◆ Exercise: All lines from the one containing "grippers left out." through the last line below must be duplicated exactly, with nothing outside that span.

^^^^^^^^

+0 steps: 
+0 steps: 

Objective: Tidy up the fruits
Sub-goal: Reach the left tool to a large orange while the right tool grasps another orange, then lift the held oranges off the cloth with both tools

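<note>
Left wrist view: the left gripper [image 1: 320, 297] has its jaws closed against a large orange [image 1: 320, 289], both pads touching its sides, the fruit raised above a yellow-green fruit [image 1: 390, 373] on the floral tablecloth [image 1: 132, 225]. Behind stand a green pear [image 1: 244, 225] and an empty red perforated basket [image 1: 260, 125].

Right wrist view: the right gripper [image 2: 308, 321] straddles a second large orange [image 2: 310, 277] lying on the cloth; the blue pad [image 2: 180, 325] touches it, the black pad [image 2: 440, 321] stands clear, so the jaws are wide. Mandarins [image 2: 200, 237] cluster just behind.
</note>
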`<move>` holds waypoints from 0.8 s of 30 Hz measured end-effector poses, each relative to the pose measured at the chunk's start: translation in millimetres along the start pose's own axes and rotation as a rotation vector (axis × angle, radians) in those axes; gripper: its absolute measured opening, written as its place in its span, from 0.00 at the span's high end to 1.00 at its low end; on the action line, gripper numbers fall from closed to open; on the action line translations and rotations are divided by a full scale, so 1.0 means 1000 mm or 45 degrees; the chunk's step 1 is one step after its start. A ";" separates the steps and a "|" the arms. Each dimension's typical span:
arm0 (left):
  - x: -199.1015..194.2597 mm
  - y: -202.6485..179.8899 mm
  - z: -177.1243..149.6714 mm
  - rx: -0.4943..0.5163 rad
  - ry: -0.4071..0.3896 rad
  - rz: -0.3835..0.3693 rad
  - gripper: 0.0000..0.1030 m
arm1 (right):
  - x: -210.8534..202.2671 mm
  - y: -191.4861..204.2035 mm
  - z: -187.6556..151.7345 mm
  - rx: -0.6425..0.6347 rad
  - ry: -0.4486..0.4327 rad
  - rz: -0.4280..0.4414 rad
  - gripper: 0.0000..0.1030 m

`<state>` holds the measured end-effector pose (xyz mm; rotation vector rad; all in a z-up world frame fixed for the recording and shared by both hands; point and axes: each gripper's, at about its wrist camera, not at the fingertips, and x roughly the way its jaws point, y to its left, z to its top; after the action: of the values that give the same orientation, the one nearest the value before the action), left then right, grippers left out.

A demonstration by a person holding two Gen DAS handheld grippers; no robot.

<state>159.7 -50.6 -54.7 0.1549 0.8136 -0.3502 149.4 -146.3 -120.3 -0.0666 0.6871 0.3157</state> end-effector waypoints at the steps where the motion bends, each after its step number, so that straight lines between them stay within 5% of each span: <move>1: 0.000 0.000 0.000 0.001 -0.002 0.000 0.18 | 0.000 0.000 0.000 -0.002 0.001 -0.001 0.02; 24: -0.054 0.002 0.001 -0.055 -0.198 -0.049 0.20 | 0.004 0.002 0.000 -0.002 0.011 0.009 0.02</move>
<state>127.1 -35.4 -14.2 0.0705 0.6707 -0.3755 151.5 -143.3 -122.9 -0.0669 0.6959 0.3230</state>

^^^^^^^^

◆ Response to this task:
`<state>` holds the measured end-effector pose (xyz mm; rotation vector rad; all in a z-up world frame fixed for the recording and shared by both hands; point and axes: each gripper's, at about its wrist camera, not at the fingertips, and x roughly the way its jaws point, y to its left, z to its top; after the action: of the values that give the same orientation, the one nearest the value before the action), left then right, grippers left out.

A demonstration by a person holding two Gen DAS handheld grippers; no robot.

<state>159.7 -50.6 -54.7 0.1549 0.8136 -0.3502 149.4 -146.3 -120.3 -0.0666 0.6871 0.3157</state> end-effector waypoints at the steps where the motion bends, each after its step number, so that straight lines between them stay within 5% of each span: <move>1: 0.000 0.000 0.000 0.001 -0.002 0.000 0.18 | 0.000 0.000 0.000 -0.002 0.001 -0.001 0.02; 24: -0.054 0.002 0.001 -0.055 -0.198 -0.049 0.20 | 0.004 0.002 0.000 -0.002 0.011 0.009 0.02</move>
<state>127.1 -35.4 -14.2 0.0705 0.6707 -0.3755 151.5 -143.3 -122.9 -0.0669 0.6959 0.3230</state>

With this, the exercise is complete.